One profound way of thinking about this was to strip the theory of all unobservable baggage (like the trajectory of an electron in an atom) and only talk about what can be actually tested by experiment. The discrete levels of energy would come out of the non-commutativity as follows:
1. Find n matrices \(Q_k\) and \(P_k\) such that \([P_i, P_j] = [Q_i, Q_j] = 0\) and \([P_i, Q_j] = \frac{\hbar}{i}\delta_{ij} \)
2. Diagonalize the Hamiltonian \(H\) by usage of the following transformation: \(S^{-1}Q_i S\) and \(S^{-1}P_j S\)
The diagonal elements are the energy levels observed in experiments and the theory seems at first to have the same explanation power as the old semiclassical formulation of quantum mechanics due to Bohr and Sommerfeld, but lacking a mechanism to predict intensities. However this is not the case, because lurking about there is the standard Hilbert space formulation and von Neumann brought it to the surface in his classical book: The Mathematical Foundations of Quantum Mechanics. (Historical note: Heisenberg used intensity information and working backwards he derived a non-commutative rule of multiplication which turned out to be the usual matrix multiplication)

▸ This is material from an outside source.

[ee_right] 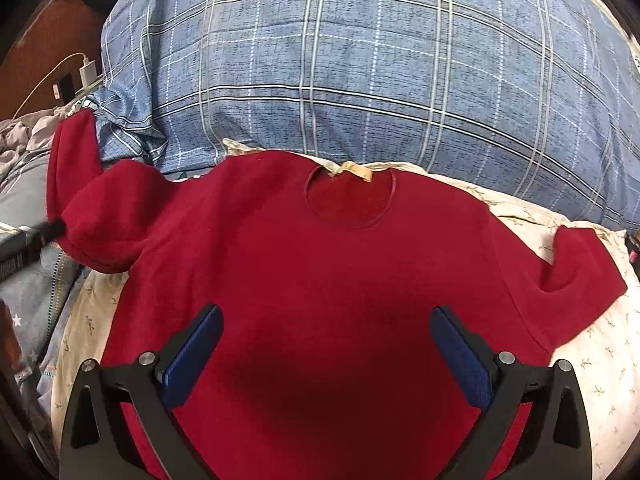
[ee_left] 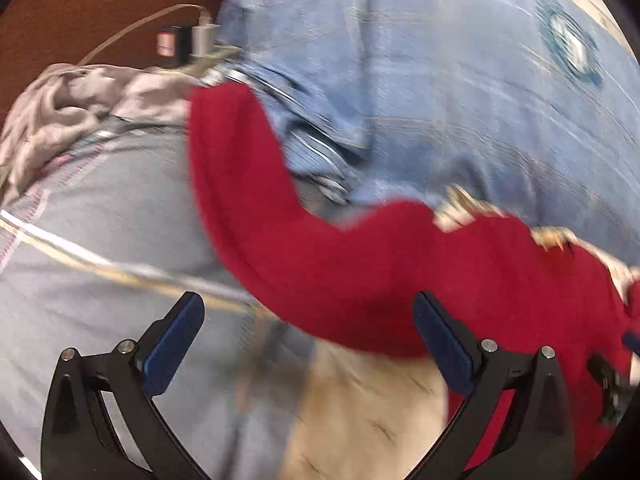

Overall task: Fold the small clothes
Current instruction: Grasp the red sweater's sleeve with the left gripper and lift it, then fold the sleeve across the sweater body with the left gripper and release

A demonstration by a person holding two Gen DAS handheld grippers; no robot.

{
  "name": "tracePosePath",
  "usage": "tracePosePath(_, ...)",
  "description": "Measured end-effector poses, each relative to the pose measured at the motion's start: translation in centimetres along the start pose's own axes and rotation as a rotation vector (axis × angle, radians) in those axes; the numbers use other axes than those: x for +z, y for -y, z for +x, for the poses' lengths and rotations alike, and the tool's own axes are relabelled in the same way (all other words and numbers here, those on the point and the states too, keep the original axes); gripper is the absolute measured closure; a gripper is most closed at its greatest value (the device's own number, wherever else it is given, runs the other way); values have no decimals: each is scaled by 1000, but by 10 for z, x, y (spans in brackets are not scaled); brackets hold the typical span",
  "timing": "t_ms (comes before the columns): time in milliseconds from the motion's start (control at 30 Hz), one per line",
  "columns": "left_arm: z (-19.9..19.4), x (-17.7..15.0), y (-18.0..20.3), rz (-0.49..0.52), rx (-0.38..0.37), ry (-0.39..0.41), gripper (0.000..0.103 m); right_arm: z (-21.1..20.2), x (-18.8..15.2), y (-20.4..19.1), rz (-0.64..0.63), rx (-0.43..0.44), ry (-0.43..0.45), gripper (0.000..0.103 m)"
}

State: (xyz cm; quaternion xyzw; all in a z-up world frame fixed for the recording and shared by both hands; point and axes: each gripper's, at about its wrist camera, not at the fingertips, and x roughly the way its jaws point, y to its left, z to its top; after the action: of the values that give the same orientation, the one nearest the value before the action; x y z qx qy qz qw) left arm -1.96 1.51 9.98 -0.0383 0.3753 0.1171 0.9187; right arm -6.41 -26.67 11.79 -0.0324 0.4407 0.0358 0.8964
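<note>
The right gripper (ee_right: 326, 350) hangs spread wide over the chest of the red sweater (ee_right: 320, 264), gripping nothing. The left gripper (ee_left: 308, 336) is equally spread and empty beside one long sleeve (ee_left: 240, 168). The sweater lies flat, neck hole away from the camera, on a cream sheet (ee_right: 592, 360) against a blue plaid pillow (ee_right: 360, 80).

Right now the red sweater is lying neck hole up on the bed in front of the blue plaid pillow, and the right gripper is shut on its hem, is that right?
Not quite. The red sweater does lie neck hole up in front of the blue plaid pillow, but the right gripper is open, its jaws spread wide above the fabric, gripping nothing. The right wrist view shows this.
</note>
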Motion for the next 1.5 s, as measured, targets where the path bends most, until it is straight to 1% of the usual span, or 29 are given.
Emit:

The diagonalization step is nothing but the usual eigenvalue-eigenvector problem: \(H x = \lambda x\) where \(x\) is a column of \(S\) and the space of \(x\) is the usual Hilbert space. As expected \(P, Q, H\) are operators acting on this Hilbert space, and the intensities predictions arise out of projecting in the Hilbert space.
Then as now, to defend a new paradigm one needs to produce a physical justification, and Mr. Heisenberg tried to explain the commutation relationship \([P_i, Q_j] = \frac{\hbar}{i}\delta_{ij} \) in terms of the inability to measure simultaneously the position and momenta of a particle in what is now known as the uncertainty principle. Today this is so commonplace that it is easy to overlook some subtle points about it and I'll present two such points.
Suppose that you have a beam of electrons moving in a straight line and with various speeds. By placing this beam in a magnetic field you can separate the electrons according to their speed. Then if you place a photographic plate in front of them you can also measure the electron's position. The momentum has an uncertainty, the position has its uncertainty as well, but if you compute \(\Delta p \Delta x\) you seem to be able to beat the uncertainty principle!!! (try with the usual values of electron speed and detection resolution in an old cathode ray tube TV). However, this does not disprove the uncertainty principle and moreover Mr. Heisenberg was aware of this.
I can tell you the solution to this problem, but it is much more interesting for the reader to try to wrestle with this puzzle and explain the apparent contradiction (I'll provide Heisenberg's take on it in the next post).
The second subtle point (arising out of a advanced functional analysis) is that non-commutativity is not enough to establish the uncertainty principle. In addition one needs that:
1. the operators should be unbounded
2. the operators should either have no point spectrum or if they have a point spectrum that spectrum should lie outside the domain of the other operator.
Position and momenta respect those conditions, but spin does not and as such there is no uncertainty principle for spin! But wait a minute, this sounds preposterous. The commutator: \([S_x, S_y] = i\hbar S_z\) allow us to compute \(\Delta S_x \Delta S_y\) and this is not zero! So how can we claim that there is no uncertainty principle for spin? There is a subtle difference between the spin and the position-momenta case. Can you spot it? Again' I'll present the solution next time because it is much more interesting for the reader to attempt to solve this connundrum as well.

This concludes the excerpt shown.